It is probably the best documented book I have ever read, with hundreds and hundreds of citations, referencing college professors, historians, archaeologists and other scholars.

If you were really interested in learning, you would read this and other books of a similar nature, which run counter to your dogma.

I do this all the time. The problem with leftists is that they have this knee-jerk reaction to anything outside their own narrow credo.

The problem with the right, is that they have this knee-jerk reaction to anything outside their own narrow credo.

You demonstrate this well. The Theory of Evolution is not a Credo. It is Science, well documented with the evidence.

God, and Religion is Dogma. Unsupported, except by the ancient books. They talk of morality, but do nothing to help us understand the world around us. The Dogmatic fundamentalist religious are the ones standing at the cave mouth, screaming that lighting is gods work, because he is angry, trying to keep the tribe cowering in fear. The scientist is the one looking up at the clouds wondering 'How is this possible?'

You *know* the truth already, and your bile against the 'left' shows it. Religion and god is the answer, therefore, science is wrong.

Science doesn't care for religious or political affiliation. It doesn't care about morality, or if you are an atheist or a believer. It is, in our knowledge, the best explanation on how the world around us, and the universe, works.
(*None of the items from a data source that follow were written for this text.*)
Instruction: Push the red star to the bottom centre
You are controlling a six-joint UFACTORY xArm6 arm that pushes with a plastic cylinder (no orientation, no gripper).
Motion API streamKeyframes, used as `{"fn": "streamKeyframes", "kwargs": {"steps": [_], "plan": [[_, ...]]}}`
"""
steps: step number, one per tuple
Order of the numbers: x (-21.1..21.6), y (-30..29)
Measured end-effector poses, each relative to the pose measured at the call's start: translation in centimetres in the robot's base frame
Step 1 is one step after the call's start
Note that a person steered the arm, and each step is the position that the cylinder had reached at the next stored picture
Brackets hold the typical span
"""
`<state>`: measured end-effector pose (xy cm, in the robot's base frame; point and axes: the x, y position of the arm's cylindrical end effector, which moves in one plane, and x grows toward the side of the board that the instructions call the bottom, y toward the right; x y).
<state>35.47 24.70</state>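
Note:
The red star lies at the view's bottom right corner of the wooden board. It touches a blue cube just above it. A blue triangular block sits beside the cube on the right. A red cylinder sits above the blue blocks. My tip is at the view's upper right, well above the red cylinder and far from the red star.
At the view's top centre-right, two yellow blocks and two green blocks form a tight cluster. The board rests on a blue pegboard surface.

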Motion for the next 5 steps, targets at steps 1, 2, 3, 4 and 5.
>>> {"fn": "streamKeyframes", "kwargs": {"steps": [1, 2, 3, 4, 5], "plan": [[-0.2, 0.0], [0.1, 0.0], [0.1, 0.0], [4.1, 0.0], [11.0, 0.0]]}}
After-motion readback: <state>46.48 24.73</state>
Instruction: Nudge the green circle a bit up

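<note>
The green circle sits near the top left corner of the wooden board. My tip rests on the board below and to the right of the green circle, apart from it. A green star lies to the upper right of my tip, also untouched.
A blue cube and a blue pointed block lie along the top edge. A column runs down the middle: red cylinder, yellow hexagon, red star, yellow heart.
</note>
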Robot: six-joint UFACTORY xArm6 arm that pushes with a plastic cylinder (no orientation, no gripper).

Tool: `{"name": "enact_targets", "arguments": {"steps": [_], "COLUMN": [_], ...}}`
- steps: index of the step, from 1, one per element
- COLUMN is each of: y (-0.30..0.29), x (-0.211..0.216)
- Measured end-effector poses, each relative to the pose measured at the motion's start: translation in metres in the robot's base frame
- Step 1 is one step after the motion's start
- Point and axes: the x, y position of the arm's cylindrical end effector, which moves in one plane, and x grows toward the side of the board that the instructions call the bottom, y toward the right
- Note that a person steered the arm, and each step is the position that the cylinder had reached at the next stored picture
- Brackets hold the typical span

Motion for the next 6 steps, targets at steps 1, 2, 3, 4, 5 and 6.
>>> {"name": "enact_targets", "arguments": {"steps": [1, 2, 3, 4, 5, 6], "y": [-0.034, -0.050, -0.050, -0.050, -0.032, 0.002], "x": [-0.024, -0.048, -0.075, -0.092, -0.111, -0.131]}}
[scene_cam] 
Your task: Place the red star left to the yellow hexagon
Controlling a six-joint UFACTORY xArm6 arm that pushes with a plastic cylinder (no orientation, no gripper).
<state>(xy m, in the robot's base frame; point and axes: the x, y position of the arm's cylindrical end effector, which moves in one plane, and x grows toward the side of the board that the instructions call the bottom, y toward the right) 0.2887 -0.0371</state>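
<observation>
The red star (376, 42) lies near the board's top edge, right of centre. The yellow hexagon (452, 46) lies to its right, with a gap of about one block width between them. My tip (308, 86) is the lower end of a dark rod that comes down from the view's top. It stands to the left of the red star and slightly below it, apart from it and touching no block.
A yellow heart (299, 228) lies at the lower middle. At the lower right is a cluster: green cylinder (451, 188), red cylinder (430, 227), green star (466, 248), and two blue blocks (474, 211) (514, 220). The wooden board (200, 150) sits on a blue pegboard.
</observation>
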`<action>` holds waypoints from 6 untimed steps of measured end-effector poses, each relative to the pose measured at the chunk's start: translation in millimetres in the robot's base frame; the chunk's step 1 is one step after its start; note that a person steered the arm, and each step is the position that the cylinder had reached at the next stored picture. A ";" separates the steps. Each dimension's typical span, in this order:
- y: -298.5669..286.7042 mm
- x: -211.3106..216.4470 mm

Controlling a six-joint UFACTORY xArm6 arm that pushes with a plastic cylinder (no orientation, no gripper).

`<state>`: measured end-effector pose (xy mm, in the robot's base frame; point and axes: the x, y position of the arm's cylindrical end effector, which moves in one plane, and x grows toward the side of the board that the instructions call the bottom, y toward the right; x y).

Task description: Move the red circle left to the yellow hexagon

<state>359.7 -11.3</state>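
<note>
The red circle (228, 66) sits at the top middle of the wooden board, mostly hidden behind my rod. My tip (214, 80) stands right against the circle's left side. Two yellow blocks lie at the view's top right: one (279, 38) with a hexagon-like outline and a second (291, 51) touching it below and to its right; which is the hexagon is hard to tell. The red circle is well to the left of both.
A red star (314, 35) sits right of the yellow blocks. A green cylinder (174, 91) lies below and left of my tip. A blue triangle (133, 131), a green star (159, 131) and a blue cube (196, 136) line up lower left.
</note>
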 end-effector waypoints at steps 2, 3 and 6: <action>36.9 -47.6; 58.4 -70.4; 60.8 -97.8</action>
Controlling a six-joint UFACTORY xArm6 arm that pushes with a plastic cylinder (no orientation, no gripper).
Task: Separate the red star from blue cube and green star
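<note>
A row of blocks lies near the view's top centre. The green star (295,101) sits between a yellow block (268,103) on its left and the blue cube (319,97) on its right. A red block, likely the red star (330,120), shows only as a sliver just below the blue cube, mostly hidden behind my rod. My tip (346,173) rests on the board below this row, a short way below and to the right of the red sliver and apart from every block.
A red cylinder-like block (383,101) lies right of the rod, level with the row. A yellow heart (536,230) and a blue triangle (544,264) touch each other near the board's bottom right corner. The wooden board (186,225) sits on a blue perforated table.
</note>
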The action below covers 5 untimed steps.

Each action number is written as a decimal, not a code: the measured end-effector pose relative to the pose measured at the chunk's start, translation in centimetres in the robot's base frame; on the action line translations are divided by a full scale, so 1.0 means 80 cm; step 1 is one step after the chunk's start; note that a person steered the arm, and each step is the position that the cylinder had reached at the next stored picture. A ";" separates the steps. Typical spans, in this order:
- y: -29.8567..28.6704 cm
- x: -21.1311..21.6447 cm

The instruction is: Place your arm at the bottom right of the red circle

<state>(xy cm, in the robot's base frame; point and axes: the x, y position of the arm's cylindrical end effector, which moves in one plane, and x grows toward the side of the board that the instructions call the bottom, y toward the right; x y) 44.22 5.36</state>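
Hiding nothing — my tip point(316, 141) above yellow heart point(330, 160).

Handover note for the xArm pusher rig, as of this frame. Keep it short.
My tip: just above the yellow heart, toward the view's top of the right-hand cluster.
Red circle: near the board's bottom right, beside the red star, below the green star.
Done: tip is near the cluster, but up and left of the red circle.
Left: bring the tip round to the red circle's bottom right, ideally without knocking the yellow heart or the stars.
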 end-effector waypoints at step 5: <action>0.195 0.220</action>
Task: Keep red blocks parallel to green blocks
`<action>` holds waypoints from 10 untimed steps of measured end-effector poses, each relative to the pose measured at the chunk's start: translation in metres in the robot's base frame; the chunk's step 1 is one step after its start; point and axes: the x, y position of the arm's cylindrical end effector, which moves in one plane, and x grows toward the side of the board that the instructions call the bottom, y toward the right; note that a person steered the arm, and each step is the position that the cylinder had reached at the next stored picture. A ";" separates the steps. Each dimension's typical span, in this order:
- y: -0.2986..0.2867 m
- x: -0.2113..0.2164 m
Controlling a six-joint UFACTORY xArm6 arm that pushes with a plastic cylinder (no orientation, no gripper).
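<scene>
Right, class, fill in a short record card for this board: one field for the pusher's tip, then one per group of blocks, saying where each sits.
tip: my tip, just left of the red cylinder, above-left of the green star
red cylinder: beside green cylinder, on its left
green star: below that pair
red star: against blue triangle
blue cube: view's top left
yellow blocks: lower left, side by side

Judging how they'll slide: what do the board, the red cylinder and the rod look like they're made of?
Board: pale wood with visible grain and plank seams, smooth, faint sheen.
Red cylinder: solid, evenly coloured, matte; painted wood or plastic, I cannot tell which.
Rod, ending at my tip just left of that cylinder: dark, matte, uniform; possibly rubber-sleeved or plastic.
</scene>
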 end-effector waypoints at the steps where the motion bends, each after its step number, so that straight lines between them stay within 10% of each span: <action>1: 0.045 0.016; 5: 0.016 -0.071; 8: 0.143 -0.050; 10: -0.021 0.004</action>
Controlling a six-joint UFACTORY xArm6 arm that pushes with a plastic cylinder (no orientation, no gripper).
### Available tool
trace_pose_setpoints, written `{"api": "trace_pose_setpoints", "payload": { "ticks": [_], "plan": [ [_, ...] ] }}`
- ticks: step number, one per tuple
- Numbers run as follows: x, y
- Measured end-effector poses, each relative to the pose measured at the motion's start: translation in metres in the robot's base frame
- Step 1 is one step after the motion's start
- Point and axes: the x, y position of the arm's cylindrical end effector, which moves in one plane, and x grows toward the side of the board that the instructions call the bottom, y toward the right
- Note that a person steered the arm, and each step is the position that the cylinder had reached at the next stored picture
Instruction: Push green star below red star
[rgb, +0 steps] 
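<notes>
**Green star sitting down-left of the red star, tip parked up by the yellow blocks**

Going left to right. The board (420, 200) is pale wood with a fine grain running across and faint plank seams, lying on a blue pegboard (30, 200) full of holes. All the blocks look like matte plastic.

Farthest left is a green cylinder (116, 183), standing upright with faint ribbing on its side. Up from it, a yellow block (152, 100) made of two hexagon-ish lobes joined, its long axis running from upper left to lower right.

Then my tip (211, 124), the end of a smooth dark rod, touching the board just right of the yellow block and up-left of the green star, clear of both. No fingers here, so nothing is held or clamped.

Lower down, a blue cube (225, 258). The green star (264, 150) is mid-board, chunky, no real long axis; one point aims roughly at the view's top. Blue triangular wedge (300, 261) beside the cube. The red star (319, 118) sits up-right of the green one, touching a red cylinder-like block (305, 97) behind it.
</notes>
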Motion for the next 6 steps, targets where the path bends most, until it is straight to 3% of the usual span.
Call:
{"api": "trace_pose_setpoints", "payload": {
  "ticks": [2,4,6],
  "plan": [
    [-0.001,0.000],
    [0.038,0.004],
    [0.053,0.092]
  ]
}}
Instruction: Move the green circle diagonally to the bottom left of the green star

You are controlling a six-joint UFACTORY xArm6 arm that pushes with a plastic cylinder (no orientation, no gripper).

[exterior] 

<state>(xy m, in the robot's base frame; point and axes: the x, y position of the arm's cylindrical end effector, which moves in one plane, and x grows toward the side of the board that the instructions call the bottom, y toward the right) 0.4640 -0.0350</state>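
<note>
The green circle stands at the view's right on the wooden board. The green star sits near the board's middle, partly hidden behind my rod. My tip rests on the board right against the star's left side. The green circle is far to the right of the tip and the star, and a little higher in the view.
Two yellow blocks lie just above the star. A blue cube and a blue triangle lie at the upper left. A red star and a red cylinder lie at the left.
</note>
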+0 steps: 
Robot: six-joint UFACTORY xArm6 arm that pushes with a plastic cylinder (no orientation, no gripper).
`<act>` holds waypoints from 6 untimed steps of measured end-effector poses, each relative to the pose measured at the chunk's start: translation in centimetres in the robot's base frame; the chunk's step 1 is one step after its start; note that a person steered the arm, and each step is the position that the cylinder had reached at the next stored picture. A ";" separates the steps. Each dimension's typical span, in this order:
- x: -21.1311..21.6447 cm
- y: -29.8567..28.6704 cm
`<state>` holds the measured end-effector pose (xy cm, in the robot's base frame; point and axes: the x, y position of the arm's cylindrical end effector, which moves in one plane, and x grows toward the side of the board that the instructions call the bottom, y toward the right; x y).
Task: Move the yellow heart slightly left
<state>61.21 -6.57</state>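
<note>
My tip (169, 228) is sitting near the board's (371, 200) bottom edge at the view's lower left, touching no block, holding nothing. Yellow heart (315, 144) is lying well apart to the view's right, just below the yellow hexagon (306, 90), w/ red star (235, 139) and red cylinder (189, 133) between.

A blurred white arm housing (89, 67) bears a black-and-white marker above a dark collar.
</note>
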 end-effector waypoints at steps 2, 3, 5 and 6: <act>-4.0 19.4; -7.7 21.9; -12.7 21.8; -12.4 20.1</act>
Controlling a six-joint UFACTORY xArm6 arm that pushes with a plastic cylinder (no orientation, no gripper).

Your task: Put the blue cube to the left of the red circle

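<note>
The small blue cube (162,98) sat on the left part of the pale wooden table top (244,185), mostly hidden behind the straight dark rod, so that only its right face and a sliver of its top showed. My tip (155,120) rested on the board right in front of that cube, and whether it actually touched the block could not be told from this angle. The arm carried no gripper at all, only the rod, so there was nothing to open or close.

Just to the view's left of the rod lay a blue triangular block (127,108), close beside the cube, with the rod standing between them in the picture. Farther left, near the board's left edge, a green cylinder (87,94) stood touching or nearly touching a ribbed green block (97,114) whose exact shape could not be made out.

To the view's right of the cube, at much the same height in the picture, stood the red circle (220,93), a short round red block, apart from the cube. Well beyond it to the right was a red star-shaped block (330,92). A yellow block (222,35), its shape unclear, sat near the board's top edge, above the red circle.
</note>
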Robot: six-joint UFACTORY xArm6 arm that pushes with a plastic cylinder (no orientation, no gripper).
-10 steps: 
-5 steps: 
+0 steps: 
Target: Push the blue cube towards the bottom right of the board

Science also checks itself. Theories are often replaced, or updated as new information and evidence comes into play. Darwins original work bears little resemblance to what is today, the theory of Evolution. It should also be noted that even if the Theory of Evolution should be shown to be false, it does not mean that creationism wins. Creationism would need to stand on it own legs with testable, provable evidence. Of which, creationism has none whatsoever.
 
You are terribly misinformed. You confuse "creationist" with having legitimate doubts about the 150 year old theory first formally posited by Charles Darwin, long before we knew the profound complexity of life.

Meh, no.
As I mentioned, there are a lot that Darwin did not know. While Darwin's theory is still recognizable in the modern incarnation of the theory of evolution, it still is markedly different. So all 'evolutionists' would have 'legitimate doubt about the 150 years old theory first formally posited by Chuck Darwin'.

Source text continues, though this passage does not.